The invention of art containing a far more intrinsical truth than life's reality... Invention containing more truth than reality. Art being more truthful than life. Art being more than life. In one of my first posts, I compared art to a cookie-jar-emptying younger sibling, who accomplishes the impossible while reality is left to holler "MOOOO-OOOOOOM!!" and point in exasperation to the trail of crumbs across the kitchen. I think it's a similar idea: art is capable of reaching into different realms of experience. Whether that is a greater truth or an impossible truth varies, I suppose.

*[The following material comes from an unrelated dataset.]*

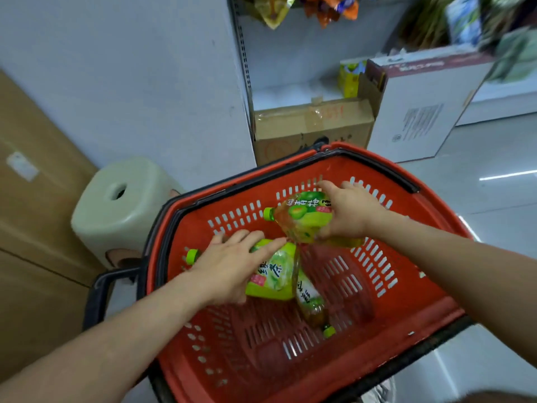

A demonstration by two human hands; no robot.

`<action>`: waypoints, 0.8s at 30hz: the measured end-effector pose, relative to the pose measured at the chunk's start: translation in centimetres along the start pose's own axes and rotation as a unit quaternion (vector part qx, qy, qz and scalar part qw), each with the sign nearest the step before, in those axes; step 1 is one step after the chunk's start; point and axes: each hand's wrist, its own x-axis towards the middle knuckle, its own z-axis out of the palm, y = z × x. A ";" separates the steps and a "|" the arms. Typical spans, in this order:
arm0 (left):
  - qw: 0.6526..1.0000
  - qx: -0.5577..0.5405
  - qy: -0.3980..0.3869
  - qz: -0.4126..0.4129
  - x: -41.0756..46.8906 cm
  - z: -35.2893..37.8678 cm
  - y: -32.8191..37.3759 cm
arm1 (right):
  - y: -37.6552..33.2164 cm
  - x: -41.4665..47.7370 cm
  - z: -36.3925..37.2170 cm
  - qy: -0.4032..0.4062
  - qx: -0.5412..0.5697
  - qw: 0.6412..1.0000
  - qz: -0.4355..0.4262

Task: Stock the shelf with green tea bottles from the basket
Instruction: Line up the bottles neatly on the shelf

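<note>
A red plastic basket [377, 330] with black handles fills the lower middle of the view. Three green tea bottles with green caps and green-yellow labels are inside it. My right hand [348, 213] grips one bottle [305, 216] around its body, lifted a little, cap pointing left. My left hand [229, 266] lies over a second bottle [276, 274] with fingers wrapped on it, its cap to the left. A third bottle [312, 303] lies on the basket floor with its cap toward me. The white shelf [290, 94] stands beyond the basket.
A brown cardboard box [313, 126] sits on the floor under the shelf, a white carton [421, 106] to its right. A beige plastic stool [122, 205] stands left of the basket. Snack packets [319, 7] hang at the top. Large cardboard [29, 199] leans at the left.
</note>
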 end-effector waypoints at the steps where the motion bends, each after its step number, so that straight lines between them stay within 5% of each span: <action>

With my own forays into creating art, I find that the truth can be more effectively reached by using art as a means of distillation. When I write a song, the process becomes about refining the subject - be it an emotion, occurrence, idea - down to its purest, most simplistic form. Which is not to say my songs don't encompass complex ideas, but when they do, I make sure there are no competing ideas. (I save that for real life). But art, she gets the delicate treatment.
For Hermann, the intrinsical truths of art seem to deal with reaching people; touching them with his artistic creation and having it appreciated. He longs for "... the moment of an artist's triumph; of pride, deliverance, bliss ..." (183) and hopes to accomplish this through the sharing of his "intrinsical truth." Which is all entirely feasible within the perimeters of art, and could all go off without a hitch in nearly any artistic circumstance, except for one thing...
Hermann killed someone.
Although he is thoroughly convinced that his crime is a work of art, there is a leap of logic in there that doesn't hold. He is so blinded by his own supposed artistic genius that he misses it completely: "Although in my soul of souls I had no qualms about the perfection of my work ... I longed, to the point of pain, for that masterpiece of mine ... to be appreciated by men, or in other words, for the deception - and every work of art is a deception - to act successfully ..." (178).
In Nabokov, it would seem that the artist always wins. As Hermann's 'work of art' ultimately fails, and he is caught, it would seem to point to the fact that Hermann is not an artist. He is right in assuming that works of art are deceptions, but in his particular case, the defense of art is insufficient.
Whereas Humbert knows he is deceiving us, Hermann genuinely doesn't know the right answer. Humbert uses art as a defense while he self-deprecates, Hermann uses it as full justification that exonerates him from all culpability. Humbert condemns himself; Hermann does not.
I don't think so, Hermann.
Fin.
I won't be starting Invitation to a Beheading for several days (too many other books, as usual!!), so I expect to have the next post up within a week and a half or so, containing my first impressions of that novel.
Until then. Thanks for reading.
Works Cited
Nabokov, Vladimir. Despair. New York: Vintage, 1989.